During the hottest months, employers count on augmenting the workforce to fill jobs at water parks, theme parks, museums and aquariums, said Dan Ellzey, director of the S.C. Department of Employment and Workforce.
There is no better time than summer break for South Carolina youth to gain work experience and learn the soft skills to help them succeed in their future careers.
But this year, these traditional summer employers are reporting fewer applicants for open positions as hiring got underway.
Charleston County Parks had positions open for park attendants, camp counselors, maintenance attendants, administration, recreation program attendants and aides, in addition to the openings for lifeguards and water instructors.
After receiving 695 applications from qualified candidates, only 80 percent of the openings are staffed for the season, said Kristen Watson, human resources coordinator. In previous years, she added, those same positions were typically 100 percent filled.
Fewer candidates applied for summer jobs at Dorchester County parks. They had 28 applicants and hired 15 qualified workers. That left positions open for part-time attendants and operations aides, said Michelle Mills, Dorchester County’s public information officer.
Paul Nunez, director of team development and culture at the South Carolina Aquarium, said, “the application process is in full swing” but added that “filling positions has been a bit challenging over the last couple of years.”

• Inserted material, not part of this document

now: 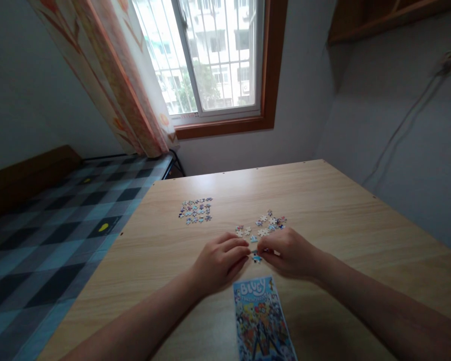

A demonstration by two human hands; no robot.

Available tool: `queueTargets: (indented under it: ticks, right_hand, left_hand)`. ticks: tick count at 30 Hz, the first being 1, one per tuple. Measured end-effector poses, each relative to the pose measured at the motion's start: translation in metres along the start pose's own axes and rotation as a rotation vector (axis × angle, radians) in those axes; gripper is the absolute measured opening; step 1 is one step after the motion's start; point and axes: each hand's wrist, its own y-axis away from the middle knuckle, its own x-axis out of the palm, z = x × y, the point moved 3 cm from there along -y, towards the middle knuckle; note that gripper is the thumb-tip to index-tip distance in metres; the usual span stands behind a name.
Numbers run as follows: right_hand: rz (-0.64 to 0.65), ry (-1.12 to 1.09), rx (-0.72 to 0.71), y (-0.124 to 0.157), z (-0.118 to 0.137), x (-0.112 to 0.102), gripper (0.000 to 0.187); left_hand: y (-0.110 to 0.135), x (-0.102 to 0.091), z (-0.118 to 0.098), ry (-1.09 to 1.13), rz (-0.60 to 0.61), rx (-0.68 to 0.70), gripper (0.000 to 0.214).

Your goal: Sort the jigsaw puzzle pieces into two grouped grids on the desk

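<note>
At the tabletop's middle, left hand [221, 258]: my fingers are curled and close together, their tips pointing to three o'clock; I cannot tell whether they grip anything.
Right hand [292, 250]: my thumb and forefinger are drawn narrow, facing nine o'clock, almost meeting the left fingertips.
Between my fingertips: a thin bluish jigsaw piece [254, 251], partly hidden, so I cannot tell which hand has hold of it.
Just at six o'clock of it: a small knobbed bright-blue jigsaw piece with dark marks [256, 258], lying flat.
Just at twelve: a small pale-blue knobbed jigsaw piece [253, 239], also flat.
Loose jigsaw pieces at one o'clock: a scattered cluster of cream and multicoloured knobbed pieces [263, 232], some close to my right knuckles.
Jigsaw rows at ten o'clock: a squarish block of small multicoloured pieces [200, 206] in several rows, well apart from my hands.
Picture at six o'clock: a blue rectangular printed picture with white lettering and crowded cartoon figures [262, 321], lying flat.
Under everything: a pale wood-grain tabletop [342, 215].
Bed at nine o'clock: a blue, grey and black checked cover [108, 200].
Window towards twelve: a sliding glass window in a brown wooden frame [221, 65], with an orange-patterned cream curtain [116, 75] at eleven.
</note>
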Motion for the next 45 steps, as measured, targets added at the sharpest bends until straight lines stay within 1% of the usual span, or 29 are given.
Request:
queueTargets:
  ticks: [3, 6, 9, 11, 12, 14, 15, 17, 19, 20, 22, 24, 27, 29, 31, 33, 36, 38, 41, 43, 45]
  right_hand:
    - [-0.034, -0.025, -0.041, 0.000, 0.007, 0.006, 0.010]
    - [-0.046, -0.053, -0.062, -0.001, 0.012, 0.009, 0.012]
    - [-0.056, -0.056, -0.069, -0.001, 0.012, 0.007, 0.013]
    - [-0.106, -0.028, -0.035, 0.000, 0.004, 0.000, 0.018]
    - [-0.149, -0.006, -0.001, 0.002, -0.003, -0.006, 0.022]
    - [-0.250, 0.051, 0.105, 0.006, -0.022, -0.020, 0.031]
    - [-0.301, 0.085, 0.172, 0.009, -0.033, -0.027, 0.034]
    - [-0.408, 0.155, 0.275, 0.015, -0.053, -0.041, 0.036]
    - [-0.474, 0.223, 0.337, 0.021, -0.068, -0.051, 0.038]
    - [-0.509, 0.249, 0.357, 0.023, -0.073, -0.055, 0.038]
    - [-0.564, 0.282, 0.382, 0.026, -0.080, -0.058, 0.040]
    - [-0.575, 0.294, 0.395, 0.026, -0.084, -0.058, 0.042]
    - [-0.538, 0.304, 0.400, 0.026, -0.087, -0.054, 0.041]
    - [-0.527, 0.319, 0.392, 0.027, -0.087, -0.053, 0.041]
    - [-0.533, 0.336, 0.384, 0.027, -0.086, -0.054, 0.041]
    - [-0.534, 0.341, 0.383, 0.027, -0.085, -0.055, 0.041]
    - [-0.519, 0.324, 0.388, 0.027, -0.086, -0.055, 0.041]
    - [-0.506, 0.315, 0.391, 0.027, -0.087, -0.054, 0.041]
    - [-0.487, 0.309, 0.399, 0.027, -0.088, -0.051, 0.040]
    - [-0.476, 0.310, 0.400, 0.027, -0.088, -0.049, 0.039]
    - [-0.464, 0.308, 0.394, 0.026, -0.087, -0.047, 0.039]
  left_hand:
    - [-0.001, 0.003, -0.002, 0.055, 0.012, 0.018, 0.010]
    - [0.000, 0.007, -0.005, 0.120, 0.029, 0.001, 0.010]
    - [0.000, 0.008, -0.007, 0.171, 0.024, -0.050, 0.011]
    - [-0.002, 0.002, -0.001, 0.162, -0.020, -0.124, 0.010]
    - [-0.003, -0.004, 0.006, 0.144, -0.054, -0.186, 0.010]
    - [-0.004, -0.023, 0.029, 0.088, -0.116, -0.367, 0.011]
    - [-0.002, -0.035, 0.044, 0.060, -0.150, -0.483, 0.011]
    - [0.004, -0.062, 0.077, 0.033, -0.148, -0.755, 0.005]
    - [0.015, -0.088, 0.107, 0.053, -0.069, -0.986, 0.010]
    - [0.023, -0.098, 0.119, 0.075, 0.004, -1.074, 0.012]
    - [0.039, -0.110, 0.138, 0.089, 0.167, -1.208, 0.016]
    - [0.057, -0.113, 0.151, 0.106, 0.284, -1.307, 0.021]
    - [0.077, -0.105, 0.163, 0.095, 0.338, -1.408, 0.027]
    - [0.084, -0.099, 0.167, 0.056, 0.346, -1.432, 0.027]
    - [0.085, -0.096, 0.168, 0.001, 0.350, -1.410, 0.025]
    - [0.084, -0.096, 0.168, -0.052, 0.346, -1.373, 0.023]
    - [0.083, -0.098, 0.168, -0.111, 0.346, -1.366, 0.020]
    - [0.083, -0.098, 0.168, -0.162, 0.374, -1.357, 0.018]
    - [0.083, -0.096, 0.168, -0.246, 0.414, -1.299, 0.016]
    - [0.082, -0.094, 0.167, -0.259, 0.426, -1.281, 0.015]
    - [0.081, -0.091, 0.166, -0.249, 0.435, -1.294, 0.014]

The lack of applicants for summer positions underscores a chronic, broader-based employment issue for the Palmetto State.
“While the overall job market in South Carolina is extremely strong, we have a relatively low labor force participation rate,” said Bryan Grady, DEW’s labor market information director.
The Bureau of Labor Statistics reported that 189,000 jobs adjusted for seasonality were open in South Carolina as of March. When seasonal jobs are added to the mix, it poses a challenge this year due to the much-needed demand for help in industries such as leisure and hospitality that were upended over the past two years by the COVID-19 pandemic.
The hospitality sector includes a broad category of fields within the service industry, such as lodging, food services, event planning, theme parks, transportation, and other tourism-oriented products and services.
State numbers, adjusted for seasonality, showed an increase of 12,400 jobs added in all sectors from April to May. There were 4,000 jobs added in Leisure and Hospitality, 22,600 more positions than a year earlier.
Employers count on younger workers aged 14 to 21 to help fill positions open during the more active summer tourist season. But the number of most sought after workers aged 16 to 19, isn’t close to peak levels.
In April, Federal Reserve data show nationwide that 36.6 percent of 16-to-19-year-olds participated in the workforce. That was a big increase from the 34.7 percent average between 2010 and 2020 but nowhere near the 51.2 percent average between 1962 and 1980.
State figures are not available.
Researchers at Pew Research Center suggest multiple reasons for a reduction in teen labor force participation: fewer low-skill, entry-level jobs, more schools ending later in June or restarting before Labor Day, more students enrolled in high school or college over the summer, more teens doing volunteer community service, and more students taking unpaid internships, which the Bureau of Labor Statistics doesn’t count as being employed.
Recreational programs are also a factor for potential workers from 14 to 18.
Noah Seguer, 15, of Summerville, said, “I’m too busy with baseball.”
At the end of the day, these types of labor shortages have a big effect on our city and our residents, Yarbrough said.
“These young workers are looking for a job where they can make the most money, a good competitive wage, and a great place to work.”
Yarbrough said the lack of training programs and higher wages in other industries struggling to build a seasonal workforce likely contributed to the lifeguard shortage.
“In our case, we have to train a new generation,” she said.